Os católicos romanos são, por assim dizer, ecumenistas de última hora. Com efeito, o seu ecumenismo tem sido em grande medida uma resposta a iniciativas de protestantes e ortodoxos. De modo mais concreto ele começou com o Concilio Vaticano II. E a partir daí, efetivamente, a questão da união dos cristãos tem recebido muito mais do que consideração ocasional. Ela tem sido posta em relevo por Roma em toda a sua extensão, em inumeráveis implicações doutrinárias e pastorais. Tanto isto é certo que a questão de considerar-se a igreja católica romana como um de seus membros tem sido um item imediato na pauta do Concilio Mundial de Igrejas.
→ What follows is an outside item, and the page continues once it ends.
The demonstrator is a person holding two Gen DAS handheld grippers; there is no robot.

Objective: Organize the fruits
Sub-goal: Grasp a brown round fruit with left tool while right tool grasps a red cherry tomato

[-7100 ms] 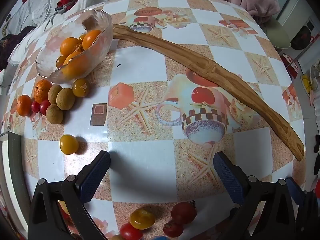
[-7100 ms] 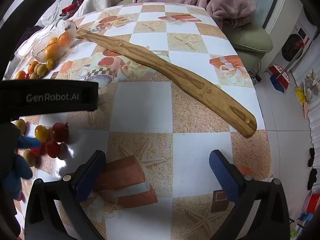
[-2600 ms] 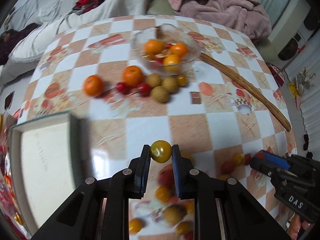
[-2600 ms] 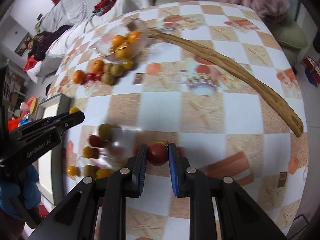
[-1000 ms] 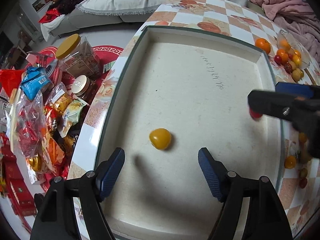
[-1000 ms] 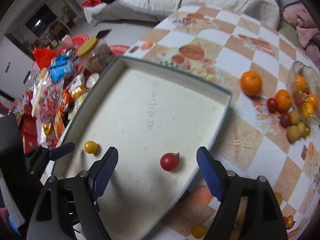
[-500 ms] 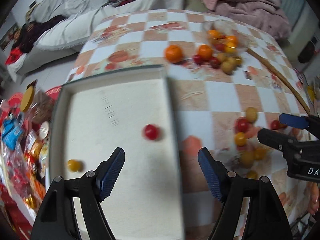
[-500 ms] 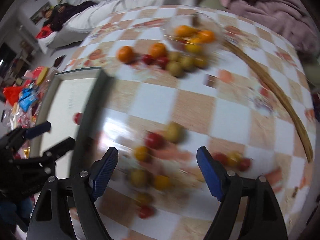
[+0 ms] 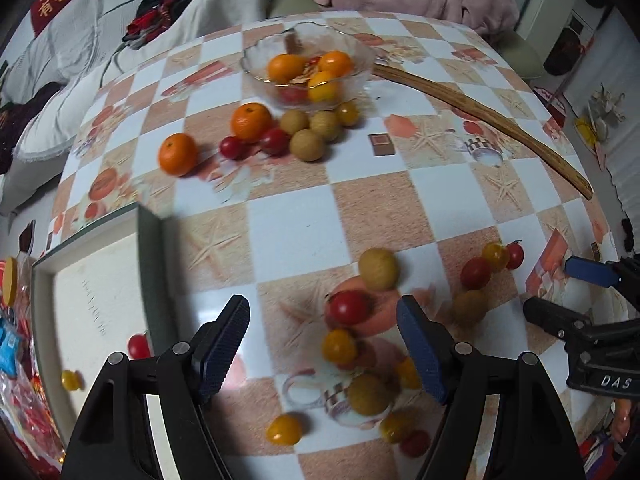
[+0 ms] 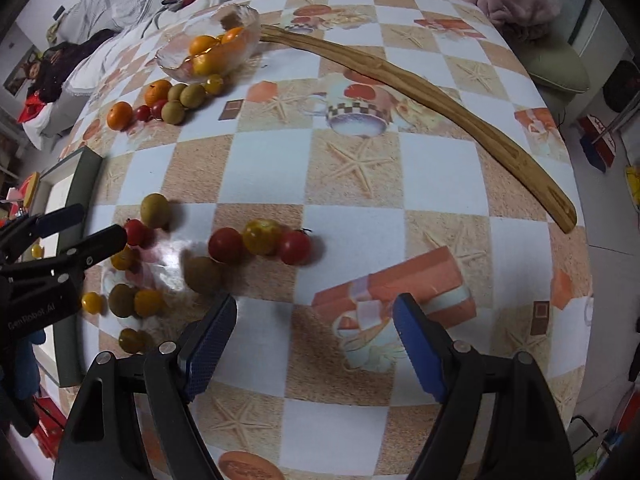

A história desta reorientação é difícil de poder contar-se. E uma observação objetiva é igualmente muito difícil, quase impossível, não apenas porque o Concilio Vaticano II quebrou a uniformidade da igreja católica romana e tornou mais fluidas muitas de suas posições, mas mais particularmente porque estamos ainda por demais perto dos acontecimentos que geraram a mudança. E o que complica ainda mais o problema é que essa reorientação ainda está em processo.

Nos primórdios do movimento ecumênico, a igreja católica declinou de convites para participar de movimentos que posteriormente conduziram à formação do Concilio Mundial de Igrejas. A Encíclica Mortalium Animos, baixada pelo papa Pio XII em 1928, logo após a Conferência de Lausanne sobre a Fé e a Ordem, foi inequívoca: “É claro que a Sé Apostólica não pode por nenhum meio tomar parte nessas assembléias, nem é de modo algum lícito a católicos darem a tais empreendimentos sua colaboração e sustento. Se o fizessem, estariam dando forma a um falso cristianismo praticamente separado da única igreja de Cristo”.1

Hoje, menos de cinqüenta anos mais tarde, as dificuldades que pareciam intransponíveis, já não se mostram assim tão significativas. Católicos romanos tomam parte nessas assembléias em qualquer nível. Sacerdotes e freiras de diferentes ordens religiosas tomam presentemente parte mais do que ativa na direção do Concilio Nacional de Igreja dos Estados Unidos. Outros prestam serviços em diferentes setores dos concílios Nacional e Mundial de igrejas. Comissões de trabalho, conversações bilaterais e grupos de trabalho estão ativamente simplificando pontos de divergências e de convicção, e cooperadoramente desempenhando atividades no plano social da agenda.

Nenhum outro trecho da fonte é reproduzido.